One of the real advantages of running Snowflake on GCP is the proximity to Google Cloud native services that complement what Snowflake does.
Dataflow handles batch and streaming data pipelines. Teams use it to process raw event data, apply transformations and land clean records in Snowflake. The integration is straightforward and the Apache Beam SDK that powers Dataflow is well documented for Snowflake destinations.
Pub/Sub is Google Cloud managed messaging service. For organizations with real time data requirements, Pub/Sub feeds events into pipelines that ultimately land in Snowflake. Snowpipe handles the ingestion side, picking up files as they arrive in GCS after being written by a Pub/Sub consumer.
Vertex AI is where things get genuinely interesting for teams doing machine learning. Models trained in Vertex AI can be registered and called from within Snowflake through external functions or Snowpark. The reverse is also practical feature data stored in Snowflake feeds directly into Vertex AI training pipelines. The integration is not always frictionless but the architectural pattern is clean.
Looker deserves a mention because Google acquired it and has continued developing it as a core part of the GCP analytics stack. Looker connects to Snowflake without friction and for teams that have standardized on Looker for reporting, running Snowflake on GCP keeps everything inside a coherent ecosystem.
Running Snowflake on GCP is not without its quirks.
The availability of certain Snowflake features can vary slightly by cloud provider and region. Not every Snowflake capability is simultaneously available across AWS, Azure and GCP. When evaluating specific features certain Snowpark capabilities, new native app framework features, or preview features it is worth checking whether they are available in the GCP region you are using.
GCP IAM model is different enough from AWS that teams migrating from a Snowflake on AWS setup will spend time re learning how service accounts, workload identity and permissions work in the Google Cloud context. This is not a dealbreaker. It is just real work that needs to go on the project plan.
Cost modeling takes some attention. Snowflake credits are the same across cloud providers, but the underlying storage costs reflect GCP pricing. Teams that have done careful cost analysis on AWS should redo that work for GCP rather than assuming the numbers translate directly.

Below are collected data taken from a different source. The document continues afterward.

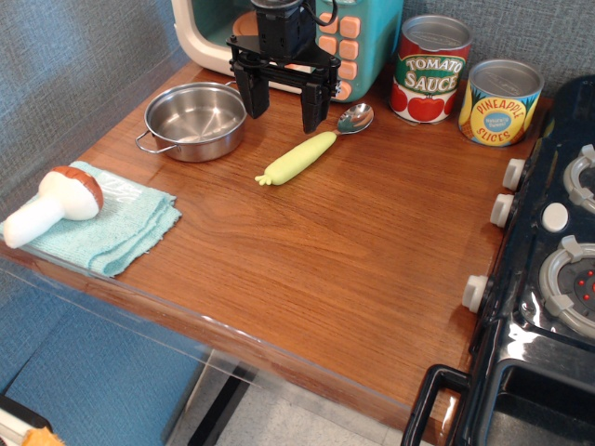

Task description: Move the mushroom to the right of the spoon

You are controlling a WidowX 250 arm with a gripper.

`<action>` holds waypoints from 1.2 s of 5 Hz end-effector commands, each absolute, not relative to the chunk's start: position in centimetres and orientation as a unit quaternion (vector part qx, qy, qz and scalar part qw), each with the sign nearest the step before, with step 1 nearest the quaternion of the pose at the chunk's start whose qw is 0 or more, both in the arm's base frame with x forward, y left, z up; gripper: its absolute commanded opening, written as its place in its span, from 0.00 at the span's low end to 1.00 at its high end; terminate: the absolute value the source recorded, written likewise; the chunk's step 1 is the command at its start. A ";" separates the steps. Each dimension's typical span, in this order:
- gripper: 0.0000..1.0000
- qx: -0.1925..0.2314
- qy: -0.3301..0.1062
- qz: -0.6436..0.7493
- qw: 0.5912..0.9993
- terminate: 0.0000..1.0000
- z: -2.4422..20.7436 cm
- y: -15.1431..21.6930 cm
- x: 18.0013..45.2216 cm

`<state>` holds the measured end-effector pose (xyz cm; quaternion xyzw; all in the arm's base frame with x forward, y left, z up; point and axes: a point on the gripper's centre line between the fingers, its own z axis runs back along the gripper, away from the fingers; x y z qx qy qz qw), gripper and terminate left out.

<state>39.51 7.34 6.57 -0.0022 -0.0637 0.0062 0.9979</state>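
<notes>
I log: mushroom (pixel 54 203), white stem, reddish-brown cap, at left on a light teal cloth (pixel 112 228). Spoon (pixel 311 149), silver bowl, yellow-green handle. Red tomato sauce can (pixel 429 70) and yellow pineapple can (pixel 500 102), upper right. Black gripper (pixel 284 100).

The gripper (pixel 284 100) is all black. It has a boxy block on top, a wide flat crossbar under it, and two thick square fingers (pixel 253 93) with blunt ends. A thin black cable loops beside the block, in front of the toy microwave (pixel 367 37).
</notes>
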 end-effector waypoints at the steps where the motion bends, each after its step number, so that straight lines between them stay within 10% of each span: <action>1: 1.00 -0.002 -0.064 0.006 0.998 0.00 6.6 7.3 39.5; 6: 1.00 0.044 -0.090 0.065 0.993 0.00 9.9 18.7 29.5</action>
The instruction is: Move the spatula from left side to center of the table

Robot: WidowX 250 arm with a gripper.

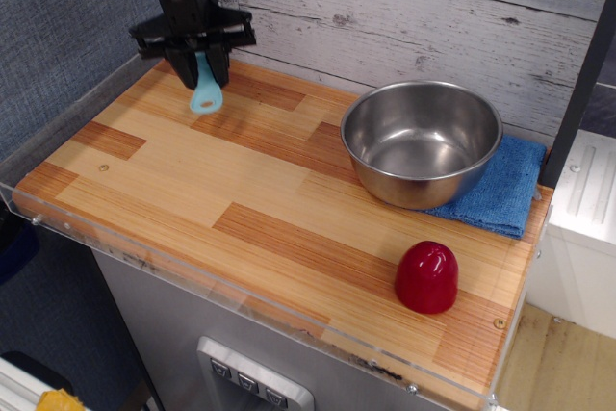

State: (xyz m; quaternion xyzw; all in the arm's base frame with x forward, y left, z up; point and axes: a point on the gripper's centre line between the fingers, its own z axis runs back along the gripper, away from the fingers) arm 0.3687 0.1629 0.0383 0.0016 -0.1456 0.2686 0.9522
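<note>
The pincer (204, 66) pinches the spatula (206, 89) by its head, handle hanging for carrying. It hangs at the desk's (192, 180) eleven o'clock, far from centre.

A single view looks down at an angle from above the near side of the table (192, 180), facing the far plank wall (433, 7). It stands at middling range, so the whole tabletop fits, its near long edge running slantwise from the left down to the right corner. The gripper (197, 69) shows at the far left, a bowl (421, 141) at the far right, a red cup (426, 276) near right.
</note>
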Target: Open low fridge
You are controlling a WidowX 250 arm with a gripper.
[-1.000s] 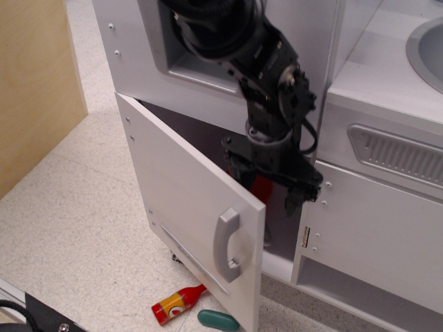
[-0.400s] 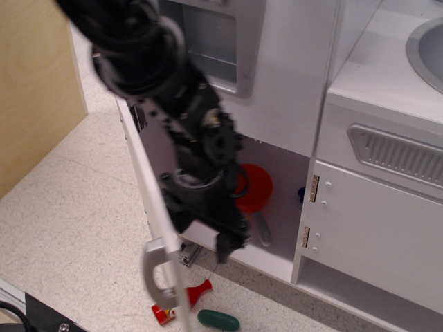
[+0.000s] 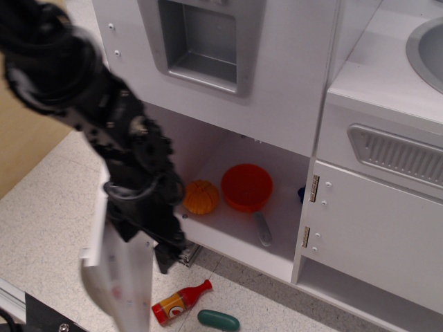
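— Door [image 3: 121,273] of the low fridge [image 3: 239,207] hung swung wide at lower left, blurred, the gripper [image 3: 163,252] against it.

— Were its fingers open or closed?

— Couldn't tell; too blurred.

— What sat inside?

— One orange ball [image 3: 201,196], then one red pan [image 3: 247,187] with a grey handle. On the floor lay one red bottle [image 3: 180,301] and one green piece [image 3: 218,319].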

Snowflake on GCP is a natural fit for organizations that are already running significant workloads on Google Cloud. Media companies, retail organizations and technology companies that have made GCP their primary cloud tend to benefit most from keeping Snowflake in the same environment.

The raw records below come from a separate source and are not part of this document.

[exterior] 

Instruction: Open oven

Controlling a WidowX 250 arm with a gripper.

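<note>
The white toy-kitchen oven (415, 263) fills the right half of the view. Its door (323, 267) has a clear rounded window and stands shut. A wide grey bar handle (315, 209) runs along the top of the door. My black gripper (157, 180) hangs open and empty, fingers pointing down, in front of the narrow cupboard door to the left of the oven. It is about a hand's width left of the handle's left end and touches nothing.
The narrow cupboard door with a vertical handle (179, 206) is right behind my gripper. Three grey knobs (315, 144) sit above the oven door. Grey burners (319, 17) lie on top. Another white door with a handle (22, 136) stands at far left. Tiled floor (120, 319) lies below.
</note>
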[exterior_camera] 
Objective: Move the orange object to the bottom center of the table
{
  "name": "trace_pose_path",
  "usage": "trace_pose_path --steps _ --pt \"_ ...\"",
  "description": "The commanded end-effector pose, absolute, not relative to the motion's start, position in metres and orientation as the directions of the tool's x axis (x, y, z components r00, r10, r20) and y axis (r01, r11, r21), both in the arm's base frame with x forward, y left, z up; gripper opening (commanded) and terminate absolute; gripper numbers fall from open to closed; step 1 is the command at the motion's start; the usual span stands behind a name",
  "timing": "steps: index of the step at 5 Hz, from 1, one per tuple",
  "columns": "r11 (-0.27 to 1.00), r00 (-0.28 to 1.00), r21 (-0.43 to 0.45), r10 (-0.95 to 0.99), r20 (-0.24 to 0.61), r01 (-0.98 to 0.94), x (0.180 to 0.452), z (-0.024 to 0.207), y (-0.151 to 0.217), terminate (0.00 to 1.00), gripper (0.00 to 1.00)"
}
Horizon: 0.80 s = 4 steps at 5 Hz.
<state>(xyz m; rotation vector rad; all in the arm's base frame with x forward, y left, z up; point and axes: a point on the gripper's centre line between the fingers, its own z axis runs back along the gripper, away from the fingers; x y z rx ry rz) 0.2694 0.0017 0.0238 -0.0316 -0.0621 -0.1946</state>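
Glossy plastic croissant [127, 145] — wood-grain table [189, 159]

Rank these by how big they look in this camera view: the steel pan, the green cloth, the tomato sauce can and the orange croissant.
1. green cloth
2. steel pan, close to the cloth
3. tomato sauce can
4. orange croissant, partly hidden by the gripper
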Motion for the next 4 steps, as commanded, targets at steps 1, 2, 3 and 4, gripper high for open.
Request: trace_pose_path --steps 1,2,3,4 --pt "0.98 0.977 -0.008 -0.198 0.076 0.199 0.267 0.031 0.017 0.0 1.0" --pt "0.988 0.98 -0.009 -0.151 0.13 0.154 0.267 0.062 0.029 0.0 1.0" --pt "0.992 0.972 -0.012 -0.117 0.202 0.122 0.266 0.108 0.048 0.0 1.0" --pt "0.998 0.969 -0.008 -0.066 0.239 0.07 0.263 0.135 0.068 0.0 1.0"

It is also a reasonable choice for teams that care about the Google Cloud AI ecosystem. If Vertex AI is central to the data strategy, having Snowflake on GCP shortens the distance between the feature store and the model training environment.

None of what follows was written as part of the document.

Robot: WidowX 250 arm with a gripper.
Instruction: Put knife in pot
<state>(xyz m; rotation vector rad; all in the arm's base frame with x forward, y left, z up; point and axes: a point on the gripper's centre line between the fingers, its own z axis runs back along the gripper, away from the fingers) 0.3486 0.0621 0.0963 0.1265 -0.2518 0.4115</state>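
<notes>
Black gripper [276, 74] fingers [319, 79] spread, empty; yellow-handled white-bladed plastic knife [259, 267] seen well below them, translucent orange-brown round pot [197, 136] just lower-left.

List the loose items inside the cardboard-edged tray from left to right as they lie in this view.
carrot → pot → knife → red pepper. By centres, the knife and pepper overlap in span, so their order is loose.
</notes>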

For organizations starting fresh without strong cloud allegiances, the honest answer is that Snowflake performs well on all three clouds and the decision should probably be driven by where the rest of the data infrastructure already lives, which cloud provider has the best enterprise agreement in place and which internal team has the deepest operational expertise.
Snowflake GCP is not the right answer for every organization. But for the ones it fits, it fits well.